You Left Me! Chp.20 Good Enough For You!
The steady sound of beeping was the thing that woke Clay up from his sleep.
beeb, beeb, beeb.
Clay tried to open his eyes but shut them tight quickly from the bright light that Clay would later describe as 'Jesus's second coming! ' ( A/N : GET YOUR MIND OUT OF THE GUTTER YOU SINNER!🤺 )
Then the pain struck in. A steady beating inside his head and ribs made Clay groan out loud.
"Good morning...sleepyhead." Someone said next to him.
Clay tilted his head to the right and opened his eyes slowly, he blinked the blurriness away.
On the chair next to him sat George.
Clay lifted his bandaged hand and rubbed his eyes to get a clearer look at the brunette.
George looked like a mess.
His hair was tousled in different directions, stands going left, right, and center. His clothes were dirty and wrinkly. His eyes were red and puffy, fresh tears rolling down them.
Yet...He still smiled.
"How are you feeling?" George asked gently, his hand rubbing soothing circles into Clay's own hand.
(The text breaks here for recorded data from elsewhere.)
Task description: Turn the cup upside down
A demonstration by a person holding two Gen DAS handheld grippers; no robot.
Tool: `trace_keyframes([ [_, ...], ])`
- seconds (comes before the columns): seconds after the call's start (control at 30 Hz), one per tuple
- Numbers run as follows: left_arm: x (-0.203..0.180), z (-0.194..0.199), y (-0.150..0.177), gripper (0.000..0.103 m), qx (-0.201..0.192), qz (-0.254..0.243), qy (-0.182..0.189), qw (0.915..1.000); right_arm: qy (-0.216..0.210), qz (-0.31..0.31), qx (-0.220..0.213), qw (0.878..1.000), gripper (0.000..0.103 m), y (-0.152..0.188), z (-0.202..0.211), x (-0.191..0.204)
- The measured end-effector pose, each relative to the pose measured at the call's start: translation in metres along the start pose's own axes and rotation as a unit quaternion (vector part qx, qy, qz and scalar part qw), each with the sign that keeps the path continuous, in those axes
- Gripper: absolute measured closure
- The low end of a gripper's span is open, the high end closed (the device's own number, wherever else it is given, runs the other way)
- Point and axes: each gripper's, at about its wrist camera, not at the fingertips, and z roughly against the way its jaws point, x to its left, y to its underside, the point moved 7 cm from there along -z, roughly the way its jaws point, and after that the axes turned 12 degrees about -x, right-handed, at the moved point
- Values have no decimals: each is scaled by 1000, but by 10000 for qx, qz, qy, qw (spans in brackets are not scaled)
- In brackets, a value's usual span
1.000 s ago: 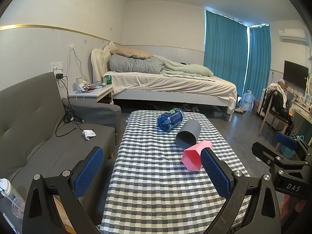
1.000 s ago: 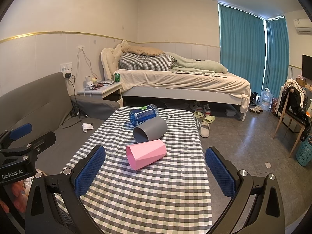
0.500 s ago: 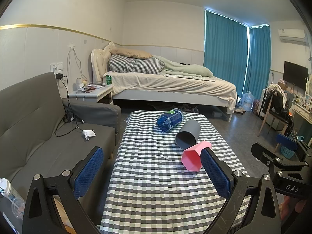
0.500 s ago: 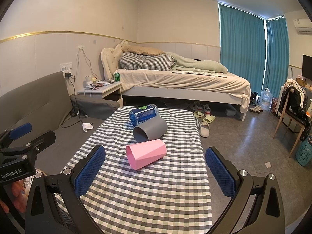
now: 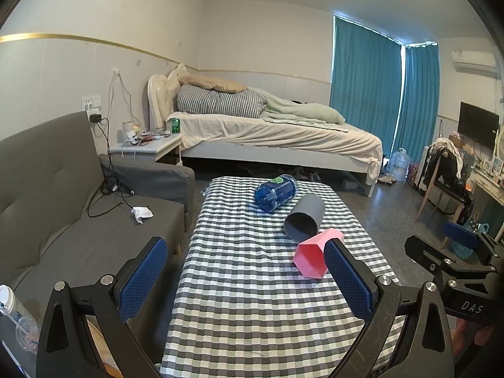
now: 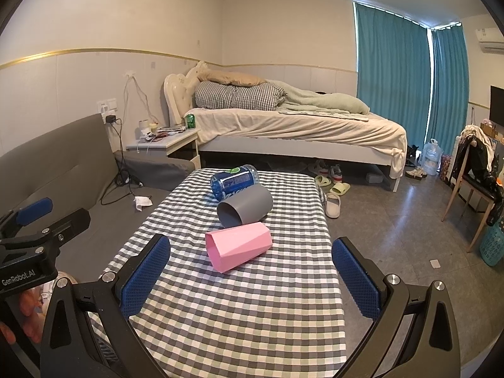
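Observation:
A pink faceted cup (image 6: pixel 238 247) lies on its side on the checked table (image 6: pixel 252 315), mouth toward the left; it also shows in the left wrist view (image 5: pixel 312 258). A grey cup (image 6: pixel 245 206) lies on its side just behind it, seen too in the left wrist view (image 5: pixel 304 222). My right gripper (image 6: pixel 250 278) is open and empty, hovering near the table's front with the pink cup a little ahead of it. My left gripper (image 5: pixel 244 278) is open and empty, left of the pink cup, which sits by its right finger (image 5: pixel 346 278).
A blue water bottle (image 6: pixel 234 182) lies on its side at the table's far end. A grey sofa (image 5: pixel 63 220) runs along the left. A bed (image 6: pixel 299 126) stands behind; slippers (image 6: pixel 334 195) and a chair (image 6: pixel 472 182) are on the floor to the right.

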Motion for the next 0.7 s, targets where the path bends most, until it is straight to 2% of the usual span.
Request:
trace_keyframes([
  [0.1, 9, -12, -1, 0, 151, 142, -23, 9998, -134, -150, 171, 9997, 0, -1, -6, 1],
  [0.23, 25, -39, 0, 0, 469, 332, -172, 9982, -74, -219, 694, 9973, 0, -4, -30, -3],
  [0.33, 36, -64, 2, 0, 675, 322, -347, 9966, -17, -302, 1202, 9923, 0, -4, -62, -6],
  [0.4, 42, -80, 4, 0, 794, 278, -404, 9956, 40, -355, 1389, 9897, 0, -6, -85, -6],
  [0.53, 50, -110, 11, 0, 1011, 92, -570, 9932, 150, -262, 1624, 9863, 0, -10, -136, 0],
  [0.7, 54, -140, 22, 0, 1150, 75, -548, 9918, 311, -340, 1991, 9789, 0, -8, -205, 10],
])
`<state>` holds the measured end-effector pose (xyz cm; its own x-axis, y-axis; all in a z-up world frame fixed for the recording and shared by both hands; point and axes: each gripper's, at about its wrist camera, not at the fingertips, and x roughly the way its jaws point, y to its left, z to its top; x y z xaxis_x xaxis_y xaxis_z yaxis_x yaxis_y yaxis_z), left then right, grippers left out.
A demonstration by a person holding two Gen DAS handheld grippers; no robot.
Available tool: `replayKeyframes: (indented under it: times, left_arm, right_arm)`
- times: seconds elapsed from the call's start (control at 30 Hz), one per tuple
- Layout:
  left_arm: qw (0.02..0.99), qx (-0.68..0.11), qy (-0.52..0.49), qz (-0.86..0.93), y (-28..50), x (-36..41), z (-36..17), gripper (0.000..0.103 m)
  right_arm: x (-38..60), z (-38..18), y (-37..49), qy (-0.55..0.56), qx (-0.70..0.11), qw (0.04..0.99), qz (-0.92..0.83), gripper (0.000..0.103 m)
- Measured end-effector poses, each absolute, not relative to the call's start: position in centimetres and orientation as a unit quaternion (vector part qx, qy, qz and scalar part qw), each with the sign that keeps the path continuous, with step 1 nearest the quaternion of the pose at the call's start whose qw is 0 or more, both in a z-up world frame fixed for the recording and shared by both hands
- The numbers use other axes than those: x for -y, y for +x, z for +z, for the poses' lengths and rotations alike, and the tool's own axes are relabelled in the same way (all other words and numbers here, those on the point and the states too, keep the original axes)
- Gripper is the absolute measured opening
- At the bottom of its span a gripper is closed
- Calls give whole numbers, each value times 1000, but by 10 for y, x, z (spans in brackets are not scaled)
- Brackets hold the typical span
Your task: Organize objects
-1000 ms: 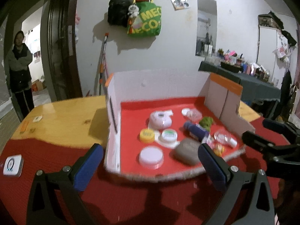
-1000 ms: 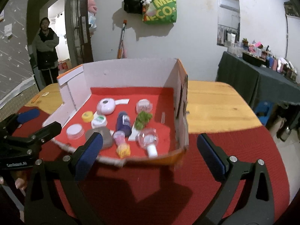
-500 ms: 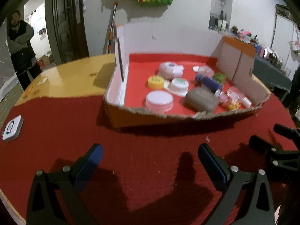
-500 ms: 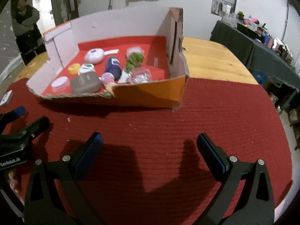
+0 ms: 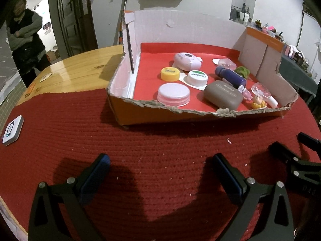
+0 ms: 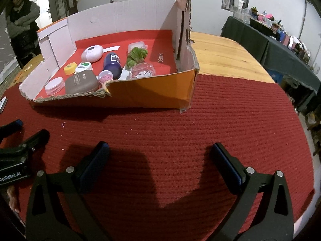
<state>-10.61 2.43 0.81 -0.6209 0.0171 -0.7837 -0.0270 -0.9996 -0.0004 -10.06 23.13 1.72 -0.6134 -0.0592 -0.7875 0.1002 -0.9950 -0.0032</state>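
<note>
Both claws spread wide, empty, low over the red mat.
Box (image 5: 128, 118) of small items lies ahead of left claw (image 5: 160, 168) and ahead-left of right claw (image 6: 159, 155); long axis crosswise; grey case (image 5: 222, 97) nearest the torn front edge, left claw likely closer.

Both grippers hover low, side by side. The left gripper (image 5: 160, 166) has its blue-padded fingers spread wide, nothing between them. The right gripper (image 6: 159, 156) is likewise spread wide and empty, its black frame level beside the left.
</note>
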Motion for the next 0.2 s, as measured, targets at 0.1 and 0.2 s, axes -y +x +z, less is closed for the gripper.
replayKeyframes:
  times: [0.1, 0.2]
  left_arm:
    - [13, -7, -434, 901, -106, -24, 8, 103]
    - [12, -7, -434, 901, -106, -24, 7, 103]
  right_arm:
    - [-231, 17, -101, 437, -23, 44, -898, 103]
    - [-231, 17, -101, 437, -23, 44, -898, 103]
"I-I'm-" Clay coughed out.
George grabbed a glass of water from the nightstand next to the bed and helped Clay up, offering the glass of water to him.
"Thanks..." Clay whispered and downed the glass.
"You're welcome" George said and leaned over and pressed the 'call nurse' button beside the bed.
"w-what? Where am I?" Clay asked, confused, and rubbed his forehead where he felt bandages.
George gently took Clay's hand in his "You're at the hospital. You...You got hurt."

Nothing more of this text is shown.